- The problem: Print each record exactly, with no word added or removed.

- Source information:
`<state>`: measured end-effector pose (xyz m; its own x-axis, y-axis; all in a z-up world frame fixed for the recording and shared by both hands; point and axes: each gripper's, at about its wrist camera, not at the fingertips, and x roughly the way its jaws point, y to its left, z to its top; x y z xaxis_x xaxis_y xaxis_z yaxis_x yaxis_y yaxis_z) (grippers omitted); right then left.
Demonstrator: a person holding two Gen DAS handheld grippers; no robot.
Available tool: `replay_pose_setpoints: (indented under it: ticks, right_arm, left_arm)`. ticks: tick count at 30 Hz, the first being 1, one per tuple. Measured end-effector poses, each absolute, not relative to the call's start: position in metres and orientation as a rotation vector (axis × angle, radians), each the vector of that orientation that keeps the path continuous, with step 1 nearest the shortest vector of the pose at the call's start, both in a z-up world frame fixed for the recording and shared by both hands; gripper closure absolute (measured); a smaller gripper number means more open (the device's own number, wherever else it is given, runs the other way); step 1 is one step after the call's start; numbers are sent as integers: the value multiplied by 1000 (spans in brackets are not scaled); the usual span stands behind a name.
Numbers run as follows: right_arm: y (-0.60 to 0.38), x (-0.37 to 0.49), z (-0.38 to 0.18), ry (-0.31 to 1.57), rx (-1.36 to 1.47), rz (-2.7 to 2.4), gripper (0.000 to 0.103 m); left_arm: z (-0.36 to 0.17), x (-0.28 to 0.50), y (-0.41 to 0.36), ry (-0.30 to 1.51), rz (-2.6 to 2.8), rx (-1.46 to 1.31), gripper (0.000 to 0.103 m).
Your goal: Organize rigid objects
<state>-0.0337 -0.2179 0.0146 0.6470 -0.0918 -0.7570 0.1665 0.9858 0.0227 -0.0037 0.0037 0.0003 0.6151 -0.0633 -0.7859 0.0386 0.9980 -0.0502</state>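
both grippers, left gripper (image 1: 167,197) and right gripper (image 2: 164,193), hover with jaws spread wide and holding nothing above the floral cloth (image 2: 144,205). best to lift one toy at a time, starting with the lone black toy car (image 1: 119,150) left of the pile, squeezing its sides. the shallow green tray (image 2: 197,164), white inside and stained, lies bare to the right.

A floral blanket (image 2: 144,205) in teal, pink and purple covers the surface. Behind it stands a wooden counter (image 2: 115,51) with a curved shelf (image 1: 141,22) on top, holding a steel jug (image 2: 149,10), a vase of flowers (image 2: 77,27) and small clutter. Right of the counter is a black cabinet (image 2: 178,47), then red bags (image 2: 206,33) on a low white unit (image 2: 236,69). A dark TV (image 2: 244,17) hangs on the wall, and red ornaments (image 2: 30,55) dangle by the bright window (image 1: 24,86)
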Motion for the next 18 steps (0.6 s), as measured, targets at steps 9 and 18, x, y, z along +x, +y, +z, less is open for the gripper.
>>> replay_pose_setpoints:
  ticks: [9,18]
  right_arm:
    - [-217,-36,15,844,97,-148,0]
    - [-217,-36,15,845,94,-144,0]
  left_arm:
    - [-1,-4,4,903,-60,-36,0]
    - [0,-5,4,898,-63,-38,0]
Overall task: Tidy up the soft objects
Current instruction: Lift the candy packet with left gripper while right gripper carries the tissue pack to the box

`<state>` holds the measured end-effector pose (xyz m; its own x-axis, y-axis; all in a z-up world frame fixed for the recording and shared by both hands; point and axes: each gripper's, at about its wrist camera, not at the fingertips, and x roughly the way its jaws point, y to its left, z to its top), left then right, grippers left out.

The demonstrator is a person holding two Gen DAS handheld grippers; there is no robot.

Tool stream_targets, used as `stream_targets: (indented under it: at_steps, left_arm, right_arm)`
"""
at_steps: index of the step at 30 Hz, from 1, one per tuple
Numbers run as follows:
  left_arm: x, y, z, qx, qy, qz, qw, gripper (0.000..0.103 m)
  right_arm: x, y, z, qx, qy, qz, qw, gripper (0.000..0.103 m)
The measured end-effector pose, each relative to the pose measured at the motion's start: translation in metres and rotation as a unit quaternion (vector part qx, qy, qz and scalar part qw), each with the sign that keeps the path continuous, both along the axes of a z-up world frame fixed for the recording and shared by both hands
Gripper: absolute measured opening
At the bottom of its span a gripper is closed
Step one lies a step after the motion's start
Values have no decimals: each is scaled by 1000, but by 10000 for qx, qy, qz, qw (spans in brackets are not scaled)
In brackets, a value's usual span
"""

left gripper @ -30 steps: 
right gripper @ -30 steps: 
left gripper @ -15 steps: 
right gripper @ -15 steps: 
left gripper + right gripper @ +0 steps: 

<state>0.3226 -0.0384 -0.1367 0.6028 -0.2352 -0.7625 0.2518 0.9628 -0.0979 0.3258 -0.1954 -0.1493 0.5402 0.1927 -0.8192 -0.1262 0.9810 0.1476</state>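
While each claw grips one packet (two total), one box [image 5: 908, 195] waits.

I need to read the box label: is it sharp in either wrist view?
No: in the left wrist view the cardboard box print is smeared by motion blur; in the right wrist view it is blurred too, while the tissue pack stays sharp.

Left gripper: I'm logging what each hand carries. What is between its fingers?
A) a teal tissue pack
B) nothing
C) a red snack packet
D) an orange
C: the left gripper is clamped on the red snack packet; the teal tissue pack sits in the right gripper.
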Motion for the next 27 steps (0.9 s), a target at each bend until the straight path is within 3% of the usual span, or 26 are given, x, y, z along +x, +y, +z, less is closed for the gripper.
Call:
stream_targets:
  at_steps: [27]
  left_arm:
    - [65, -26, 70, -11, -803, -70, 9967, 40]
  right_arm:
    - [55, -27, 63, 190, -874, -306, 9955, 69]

- Exercise answer:
`<state>`: measured end-effector pose (xyz m; its own x-axis, y-axis; all in a z-up world frame fixed for the recording and shared by both hands; point and axes: each gripper's, at about its wrist camera, not at the fingertips, and x roughly the way its jaws point, y to its left, z to its top; x y z xaxis_x xaxis_y xaxis_z yaxis_x yaxis_y yaxis_z) (grippers omitted); right then left.
Demonstrator: a person holding two Gen DAS handheld grippers; no robot.
Available tool: `replay_pose_setpoints: (indented under it: ticks, right_arm, left_arm)`. ticks: tick count at 30 Hz, the first being 1, one per tuple. Measured end-effector poses, each absolute, not relative to the call's start: position in metres and orientation as a rotation vector (axis × angle, radians), each the vector of that orientation that keeps the path continuous, with step 1 nearest the shortest vector of the pose at the call's start, both in a z-up world frame fixed for the recording and shared by both hands; gripper closure absolute (measured); a smaller gripper number means more open (the device's own number, wherever else it is given, runs the other way); step 1 is one step after the call's start; numbers are sent as integers: the value multiplied by 1000 (spans in brackets are not scaled); the usual span stands behind a name.
Numbers run as follows: right_arm: y (-0.60 to 0.38), x (-0.37 to 0.49), z (-0.38 to 0.18), ry (-0.31 to 1.57), rx (-1.36 to 1.47), rz (-2.7 to 2.4), gripper (0.000 to 0.103 m); left_arm: z (-0.36 to 0.17), x (-0.28 to 0.50), y (-0.41 to 0.36), ry (-0.30 to 1.51), rz (-2.6 to 2.8), rx (-1.46 to 1.31), gripper (0.000 to 0.103 m).
Your goal: Organize rigid objects
<state>-0.0337 -0.2179 0.0146 0.6470 -0.0918 -0.7570 0.1665 0.9858 0.0227 -0.0037 0.0037 0.0003 0.6151 -0.0633 -0.7859 0.0386 0.9980 -0.0502</state>
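both grippers, left gripper (image 1: 167,197) and right gripper (image 2: 164,193), hover with jaws spread wide and holding nothing above the floral cloth (image 2: 144,205). best to lift one toy at a time, starting with the lone black toy car (image 1: 119,150) left of the pile, squeezing its sides. the shallow green tray (image 2: 197,164), white inside and stained, lies bare to the right.

A floral blanket (image 2: 144,205) in teal, pink and purple covers the surface. Behind it stands a wooden counter (image 2: 115,51) with a curved shelf (image 1: 141,22) on top, holding a steel jug (image 2: 149,10), a vase of flowers (image 2: 77,27) and small clutter. Right of the counter is a black cabinet (image 2: 178,47), then red bags (image 2: 206,33) on a low white unit (image 2: 236,69). A dark TV (image 2: 244,17) hangs on the wall, and red ornaments (image 2: 30,55) dangle by the bright window (image 1: 24,86)
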Motion for the next 18 steps (0.6 s), as measured, targets at steps 9 and 18, x, y, z along +x, +y, +z, less is open for the gripper.
>>> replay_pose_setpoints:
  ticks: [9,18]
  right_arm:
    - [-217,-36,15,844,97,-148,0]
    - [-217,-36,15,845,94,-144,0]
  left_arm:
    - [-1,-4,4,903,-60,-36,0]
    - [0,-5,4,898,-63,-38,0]
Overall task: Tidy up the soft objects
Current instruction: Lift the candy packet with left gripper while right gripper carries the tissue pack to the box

`<state>` holds the measured end-effector pose (xyz m; its own x-axis, y-axis; all in a z-up world frame fixed for the recording and shared by both hands; point and axes: each gripper's, at about its wrist camera, not at the fingertips, and x roughly the way its jaws point, y to its left, z to its top), left then right, grippers left out.

The demonstrator is a person holding two Gen DAS handheld grippers; there is no robot.

Tool stream_targets, used as `stream_targets: (indented under it: at_steps, left_arm, right_arm)`
"""
at_steps: index of the step at 30 Hz, from 1, one per tuple
Numbers run as follows:
  left_arm: x, y, z, qx, qy, qz, qw, gripper (0.000..0.103 m)
  right_arm: x, y, z, qx, qy, qz, qw, gripper (0.000..0.103 m)
The measured end-effector pose, each relative to the pose measured at the motion's start: translation in metres and rotation as a unit quaternion (vector part qx, qy, qz and scalar part qw), each with the sign that keeps the path continuous, both along the axes of a z-up world frame fixed for the recording and shared by both hands
Gripper: absolute measured opening
At the bottom of its span a gripper is closed
Step one lies a step after the motion's start
Values have no decimals: each is scaled by 1000, but by 10000 for qx, qy, qz, qw (spans in brackets are not scaled)
In brackets, a value's usual span
"""

left gripper @ -30 steps: 
right gripper @ -30 steps: 
left gripper @ -15 steps: 
right gripper @ -15 steps: 
left gripper + right gripper @ +0 steps: 

<state>0.3226 -0.0384 -0.1367 0.6028 -0.2352 -0.7625 0.2518 0.9628 -0.0979 0.3258 -0.1954 -0.1493 0.5402 0.1927 -0.8192 -0.1262 0.9810 0.1476</state>
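While each claw grips one packet (two total), one box [image 5: 908, 195] waits.

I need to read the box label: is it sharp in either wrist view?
No: in the left wrist view the cardboard box print is smeared by motion blur; in the right wrist view it is blurred too, while the tissue pack stays sharp.

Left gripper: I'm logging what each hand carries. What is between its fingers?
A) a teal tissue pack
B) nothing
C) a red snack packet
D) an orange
C: the left gripper is clamped on the red snack packet; the teal tissue pack sits in the right gripper.
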Motion for the next 27 steps (0.9 s), a target at each bend until the straight path is within 3% of the usual span, or 26 are given, x, y, z along +x, +y, +z, less is closed for the gripper.
Call:
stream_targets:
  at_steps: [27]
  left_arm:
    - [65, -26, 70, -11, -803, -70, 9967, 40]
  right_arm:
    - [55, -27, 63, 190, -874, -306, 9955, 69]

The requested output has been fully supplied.